__PROVIDED ENTRIES__
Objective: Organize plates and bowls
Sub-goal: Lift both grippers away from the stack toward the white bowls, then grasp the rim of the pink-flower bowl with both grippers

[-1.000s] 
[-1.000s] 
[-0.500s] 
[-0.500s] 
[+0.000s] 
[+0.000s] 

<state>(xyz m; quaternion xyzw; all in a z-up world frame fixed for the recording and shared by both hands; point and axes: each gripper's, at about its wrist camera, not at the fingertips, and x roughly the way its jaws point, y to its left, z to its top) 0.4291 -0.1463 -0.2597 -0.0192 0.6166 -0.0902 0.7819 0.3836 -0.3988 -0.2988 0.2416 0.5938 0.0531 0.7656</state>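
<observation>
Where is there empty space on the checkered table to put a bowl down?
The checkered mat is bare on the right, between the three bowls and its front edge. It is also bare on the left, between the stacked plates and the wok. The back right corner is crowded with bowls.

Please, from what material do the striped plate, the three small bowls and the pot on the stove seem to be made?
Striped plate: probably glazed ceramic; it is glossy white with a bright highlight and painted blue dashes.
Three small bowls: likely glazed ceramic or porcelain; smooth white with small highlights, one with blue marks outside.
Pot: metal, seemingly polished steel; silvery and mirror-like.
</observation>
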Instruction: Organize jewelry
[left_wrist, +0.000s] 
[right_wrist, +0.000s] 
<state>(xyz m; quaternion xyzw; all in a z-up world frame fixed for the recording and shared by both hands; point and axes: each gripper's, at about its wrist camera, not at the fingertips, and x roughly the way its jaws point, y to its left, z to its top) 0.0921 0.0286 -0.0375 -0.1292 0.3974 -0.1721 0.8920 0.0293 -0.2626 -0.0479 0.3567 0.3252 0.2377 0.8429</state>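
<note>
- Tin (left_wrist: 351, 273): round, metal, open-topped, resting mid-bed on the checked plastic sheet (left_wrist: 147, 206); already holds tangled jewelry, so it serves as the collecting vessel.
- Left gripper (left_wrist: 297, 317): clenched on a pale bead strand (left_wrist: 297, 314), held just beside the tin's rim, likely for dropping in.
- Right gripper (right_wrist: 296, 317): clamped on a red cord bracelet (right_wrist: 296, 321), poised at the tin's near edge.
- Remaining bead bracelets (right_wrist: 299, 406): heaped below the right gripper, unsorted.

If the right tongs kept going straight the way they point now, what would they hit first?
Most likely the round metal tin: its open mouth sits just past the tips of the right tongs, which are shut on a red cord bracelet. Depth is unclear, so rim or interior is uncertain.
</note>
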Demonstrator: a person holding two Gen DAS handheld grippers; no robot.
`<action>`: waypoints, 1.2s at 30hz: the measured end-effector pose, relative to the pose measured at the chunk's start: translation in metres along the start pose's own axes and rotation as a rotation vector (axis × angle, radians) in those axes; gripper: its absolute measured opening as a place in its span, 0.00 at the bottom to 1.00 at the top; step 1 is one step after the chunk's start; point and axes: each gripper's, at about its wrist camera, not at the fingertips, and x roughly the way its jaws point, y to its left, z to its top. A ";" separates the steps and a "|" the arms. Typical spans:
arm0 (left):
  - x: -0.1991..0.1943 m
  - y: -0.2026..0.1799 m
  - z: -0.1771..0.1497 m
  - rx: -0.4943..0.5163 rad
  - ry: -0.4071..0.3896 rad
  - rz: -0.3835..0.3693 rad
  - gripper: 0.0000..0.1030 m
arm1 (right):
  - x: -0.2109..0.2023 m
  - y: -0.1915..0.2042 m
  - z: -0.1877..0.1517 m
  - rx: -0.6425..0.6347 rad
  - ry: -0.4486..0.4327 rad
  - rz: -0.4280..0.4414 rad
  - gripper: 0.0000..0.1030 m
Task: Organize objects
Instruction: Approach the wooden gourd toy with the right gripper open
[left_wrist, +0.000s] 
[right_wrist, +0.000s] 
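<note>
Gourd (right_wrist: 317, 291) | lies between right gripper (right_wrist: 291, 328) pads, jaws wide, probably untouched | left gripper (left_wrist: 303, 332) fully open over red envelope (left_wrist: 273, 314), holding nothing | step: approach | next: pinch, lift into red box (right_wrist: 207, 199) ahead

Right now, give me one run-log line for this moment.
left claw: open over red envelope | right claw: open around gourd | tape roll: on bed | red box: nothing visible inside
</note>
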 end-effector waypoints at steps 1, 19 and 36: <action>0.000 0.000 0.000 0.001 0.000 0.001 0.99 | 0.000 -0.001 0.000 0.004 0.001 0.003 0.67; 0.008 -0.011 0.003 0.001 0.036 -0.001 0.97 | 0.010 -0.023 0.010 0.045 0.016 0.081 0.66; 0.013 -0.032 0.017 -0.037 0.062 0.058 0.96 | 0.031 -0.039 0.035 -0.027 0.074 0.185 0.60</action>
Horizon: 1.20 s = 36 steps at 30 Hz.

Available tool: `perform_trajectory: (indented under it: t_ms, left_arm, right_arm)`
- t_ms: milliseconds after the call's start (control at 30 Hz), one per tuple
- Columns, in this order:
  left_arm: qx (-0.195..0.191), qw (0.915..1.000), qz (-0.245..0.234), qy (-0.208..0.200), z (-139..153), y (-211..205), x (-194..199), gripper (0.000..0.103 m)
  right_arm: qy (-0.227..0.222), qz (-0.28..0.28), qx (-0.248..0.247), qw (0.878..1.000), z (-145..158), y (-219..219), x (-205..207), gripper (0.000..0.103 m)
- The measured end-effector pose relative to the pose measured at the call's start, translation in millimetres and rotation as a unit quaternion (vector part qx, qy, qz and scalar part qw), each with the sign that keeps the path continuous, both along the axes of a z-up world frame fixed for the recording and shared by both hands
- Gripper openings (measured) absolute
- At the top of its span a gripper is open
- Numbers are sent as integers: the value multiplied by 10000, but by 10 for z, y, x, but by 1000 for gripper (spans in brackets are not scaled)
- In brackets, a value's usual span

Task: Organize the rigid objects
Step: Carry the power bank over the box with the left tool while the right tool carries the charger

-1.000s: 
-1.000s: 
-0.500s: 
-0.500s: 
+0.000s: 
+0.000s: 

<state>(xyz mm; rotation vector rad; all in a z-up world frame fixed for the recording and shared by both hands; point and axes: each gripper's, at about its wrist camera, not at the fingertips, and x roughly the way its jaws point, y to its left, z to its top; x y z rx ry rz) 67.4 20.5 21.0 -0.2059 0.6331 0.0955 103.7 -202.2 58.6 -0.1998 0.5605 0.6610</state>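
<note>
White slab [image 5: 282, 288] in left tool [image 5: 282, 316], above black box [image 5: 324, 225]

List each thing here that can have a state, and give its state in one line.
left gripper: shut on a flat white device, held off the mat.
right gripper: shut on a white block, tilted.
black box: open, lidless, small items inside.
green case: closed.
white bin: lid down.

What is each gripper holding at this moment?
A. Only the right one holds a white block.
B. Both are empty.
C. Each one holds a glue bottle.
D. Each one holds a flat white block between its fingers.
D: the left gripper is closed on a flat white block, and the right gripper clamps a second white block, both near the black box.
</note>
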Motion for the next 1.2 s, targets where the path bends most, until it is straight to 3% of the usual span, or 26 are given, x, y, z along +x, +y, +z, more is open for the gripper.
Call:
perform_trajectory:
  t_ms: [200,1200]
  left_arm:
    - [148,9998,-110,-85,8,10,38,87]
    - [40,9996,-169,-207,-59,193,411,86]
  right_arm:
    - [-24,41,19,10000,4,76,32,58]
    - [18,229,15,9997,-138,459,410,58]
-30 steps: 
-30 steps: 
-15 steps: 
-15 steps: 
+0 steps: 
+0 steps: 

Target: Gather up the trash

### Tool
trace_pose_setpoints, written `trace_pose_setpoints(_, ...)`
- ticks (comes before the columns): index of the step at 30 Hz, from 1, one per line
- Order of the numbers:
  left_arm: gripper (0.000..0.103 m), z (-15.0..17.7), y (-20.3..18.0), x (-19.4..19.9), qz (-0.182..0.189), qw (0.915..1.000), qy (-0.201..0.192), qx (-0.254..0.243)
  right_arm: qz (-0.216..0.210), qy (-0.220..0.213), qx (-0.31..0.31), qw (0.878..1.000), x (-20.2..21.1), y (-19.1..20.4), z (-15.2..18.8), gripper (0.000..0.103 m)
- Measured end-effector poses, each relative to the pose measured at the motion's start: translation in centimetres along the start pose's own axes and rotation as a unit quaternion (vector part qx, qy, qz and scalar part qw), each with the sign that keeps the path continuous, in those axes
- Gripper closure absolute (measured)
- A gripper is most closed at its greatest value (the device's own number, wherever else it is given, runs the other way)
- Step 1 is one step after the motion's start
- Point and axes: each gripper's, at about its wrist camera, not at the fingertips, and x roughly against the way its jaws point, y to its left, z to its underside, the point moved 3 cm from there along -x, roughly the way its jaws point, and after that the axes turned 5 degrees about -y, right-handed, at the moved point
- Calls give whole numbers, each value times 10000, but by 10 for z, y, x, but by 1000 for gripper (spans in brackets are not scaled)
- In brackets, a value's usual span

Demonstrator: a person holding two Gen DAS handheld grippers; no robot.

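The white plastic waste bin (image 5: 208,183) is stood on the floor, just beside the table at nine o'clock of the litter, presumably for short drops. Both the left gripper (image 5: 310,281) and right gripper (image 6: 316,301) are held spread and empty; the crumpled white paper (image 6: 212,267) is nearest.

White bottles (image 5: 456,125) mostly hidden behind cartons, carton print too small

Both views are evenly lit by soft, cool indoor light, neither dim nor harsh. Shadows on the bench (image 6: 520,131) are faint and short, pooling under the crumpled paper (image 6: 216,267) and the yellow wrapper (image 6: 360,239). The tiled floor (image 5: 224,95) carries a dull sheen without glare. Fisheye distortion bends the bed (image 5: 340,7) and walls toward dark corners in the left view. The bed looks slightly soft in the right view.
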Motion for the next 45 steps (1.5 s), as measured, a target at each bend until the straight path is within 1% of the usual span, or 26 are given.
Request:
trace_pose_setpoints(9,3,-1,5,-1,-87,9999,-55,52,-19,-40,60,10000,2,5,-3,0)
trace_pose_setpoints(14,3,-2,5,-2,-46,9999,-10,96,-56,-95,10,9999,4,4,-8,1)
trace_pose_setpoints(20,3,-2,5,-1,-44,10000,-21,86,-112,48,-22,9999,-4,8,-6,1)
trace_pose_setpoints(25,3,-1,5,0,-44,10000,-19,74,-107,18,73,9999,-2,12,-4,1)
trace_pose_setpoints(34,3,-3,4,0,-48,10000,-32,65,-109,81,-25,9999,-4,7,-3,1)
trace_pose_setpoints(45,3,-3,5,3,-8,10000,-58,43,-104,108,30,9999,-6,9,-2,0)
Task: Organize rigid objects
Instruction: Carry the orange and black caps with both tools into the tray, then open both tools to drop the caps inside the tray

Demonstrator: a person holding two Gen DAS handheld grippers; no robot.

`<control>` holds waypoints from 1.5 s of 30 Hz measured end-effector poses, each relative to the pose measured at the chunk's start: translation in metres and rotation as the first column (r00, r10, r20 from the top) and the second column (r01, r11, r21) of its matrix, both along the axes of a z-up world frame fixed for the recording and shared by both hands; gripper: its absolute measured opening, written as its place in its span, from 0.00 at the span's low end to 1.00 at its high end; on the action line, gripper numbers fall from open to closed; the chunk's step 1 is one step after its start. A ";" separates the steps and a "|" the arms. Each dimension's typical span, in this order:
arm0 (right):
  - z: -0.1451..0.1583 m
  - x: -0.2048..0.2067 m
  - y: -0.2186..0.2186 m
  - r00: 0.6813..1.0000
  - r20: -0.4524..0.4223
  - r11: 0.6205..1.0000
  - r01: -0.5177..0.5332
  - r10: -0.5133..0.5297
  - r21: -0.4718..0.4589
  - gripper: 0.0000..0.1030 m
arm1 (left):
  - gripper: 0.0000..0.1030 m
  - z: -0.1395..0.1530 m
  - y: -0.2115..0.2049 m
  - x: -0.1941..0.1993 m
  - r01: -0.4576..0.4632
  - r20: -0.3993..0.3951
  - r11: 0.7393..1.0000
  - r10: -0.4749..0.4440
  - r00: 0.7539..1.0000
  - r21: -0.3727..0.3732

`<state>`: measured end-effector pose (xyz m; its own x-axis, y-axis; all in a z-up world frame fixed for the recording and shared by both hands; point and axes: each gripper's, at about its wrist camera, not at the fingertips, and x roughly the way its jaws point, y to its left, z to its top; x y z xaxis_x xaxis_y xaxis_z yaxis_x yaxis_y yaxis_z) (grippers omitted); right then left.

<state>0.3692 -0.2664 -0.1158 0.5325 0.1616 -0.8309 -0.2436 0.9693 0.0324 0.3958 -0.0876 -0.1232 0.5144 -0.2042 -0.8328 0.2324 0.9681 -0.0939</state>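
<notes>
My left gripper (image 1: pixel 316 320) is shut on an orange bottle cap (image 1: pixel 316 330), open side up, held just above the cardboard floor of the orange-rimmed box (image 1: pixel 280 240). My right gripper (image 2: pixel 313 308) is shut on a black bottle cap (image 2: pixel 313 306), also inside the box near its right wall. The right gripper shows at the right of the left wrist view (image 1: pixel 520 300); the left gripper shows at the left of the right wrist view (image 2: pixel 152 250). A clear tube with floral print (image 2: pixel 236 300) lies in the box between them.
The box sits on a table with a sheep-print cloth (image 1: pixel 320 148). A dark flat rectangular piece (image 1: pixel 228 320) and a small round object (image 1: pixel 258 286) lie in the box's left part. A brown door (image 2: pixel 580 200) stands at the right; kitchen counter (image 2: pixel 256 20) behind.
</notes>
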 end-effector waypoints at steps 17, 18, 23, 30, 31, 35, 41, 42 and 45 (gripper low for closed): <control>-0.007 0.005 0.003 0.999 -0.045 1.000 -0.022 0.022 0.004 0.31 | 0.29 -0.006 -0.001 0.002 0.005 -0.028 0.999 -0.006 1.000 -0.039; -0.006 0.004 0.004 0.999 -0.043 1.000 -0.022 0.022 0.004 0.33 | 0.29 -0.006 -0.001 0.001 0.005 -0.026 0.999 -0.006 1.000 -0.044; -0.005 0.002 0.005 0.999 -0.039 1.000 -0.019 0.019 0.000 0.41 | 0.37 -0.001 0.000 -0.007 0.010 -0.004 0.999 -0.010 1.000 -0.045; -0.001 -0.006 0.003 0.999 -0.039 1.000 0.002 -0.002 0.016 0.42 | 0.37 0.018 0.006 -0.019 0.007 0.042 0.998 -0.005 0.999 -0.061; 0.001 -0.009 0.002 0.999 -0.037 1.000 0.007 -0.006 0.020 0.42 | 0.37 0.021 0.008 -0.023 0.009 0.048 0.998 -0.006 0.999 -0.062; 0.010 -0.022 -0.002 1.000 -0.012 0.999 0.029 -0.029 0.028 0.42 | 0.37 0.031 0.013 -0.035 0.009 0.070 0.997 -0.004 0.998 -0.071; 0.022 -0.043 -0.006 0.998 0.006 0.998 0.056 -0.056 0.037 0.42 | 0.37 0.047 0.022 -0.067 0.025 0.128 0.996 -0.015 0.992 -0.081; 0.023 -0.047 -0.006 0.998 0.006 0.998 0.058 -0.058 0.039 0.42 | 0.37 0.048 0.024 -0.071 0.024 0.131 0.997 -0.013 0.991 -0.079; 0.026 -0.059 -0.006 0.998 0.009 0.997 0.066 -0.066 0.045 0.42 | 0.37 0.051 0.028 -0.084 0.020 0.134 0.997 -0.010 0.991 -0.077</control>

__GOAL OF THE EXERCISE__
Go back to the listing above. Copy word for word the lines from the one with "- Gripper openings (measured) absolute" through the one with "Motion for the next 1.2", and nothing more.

__RESULT OF THIS EXERCISE__
- Gripper openings (measured) absolute
- At the top of its span a gripper is open
- Numbers are sent as integers: the value multiplied by 10000, but by 10 for z, y, x, but by 1000 for gripper (spans in brackets are not scaled)
- In brackets, a value's usual span

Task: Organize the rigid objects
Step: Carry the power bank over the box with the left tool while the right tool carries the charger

-1.000s: 
-1.000s: 
-0.500s: 
-0.500s: 
+0.000s: 
+0.000s: 

<state>(xyz mm; rotation vector rad; all in a z-up world frame fixed for the recording and shared by both hands; point and axes: each gripper's, at about its wrist camera, not at the fingertips, and x roughly the way its jaws point, y to its left, z to its top; x y z rx ry rz) 67.4 20.5 21.0 -0.2059 0.6331 0.0955 103.7 -202.2 58.6 -0.1998 0.5605 0.6610</state>
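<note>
White slab [image 5: 282, 288] in left tool [image 5: 282, 316], above black box [image 5: 324, 225]

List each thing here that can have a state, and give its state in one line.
left gripper: shut on a flat white device, held off the mat.
right gripper: shut on a white block, tilted.
black box: open, lidless, small items inside.
green case: closed.
white bin: lid down.

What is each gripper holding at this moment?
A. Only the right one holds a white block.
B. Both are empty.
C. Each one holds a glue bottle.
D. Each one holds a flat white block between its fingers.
D: the left gripper is closed on a flat white block, and the right gripper clamps a second white block, both near the black box.
</note>
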Motion for the next 1.2 s, targets where the path bends most, until it is straight to 3% of the usual span, or 26 are given, x, y, z along +x, +y, +z, more is open for the gripper.

The work is done, and the output is complete.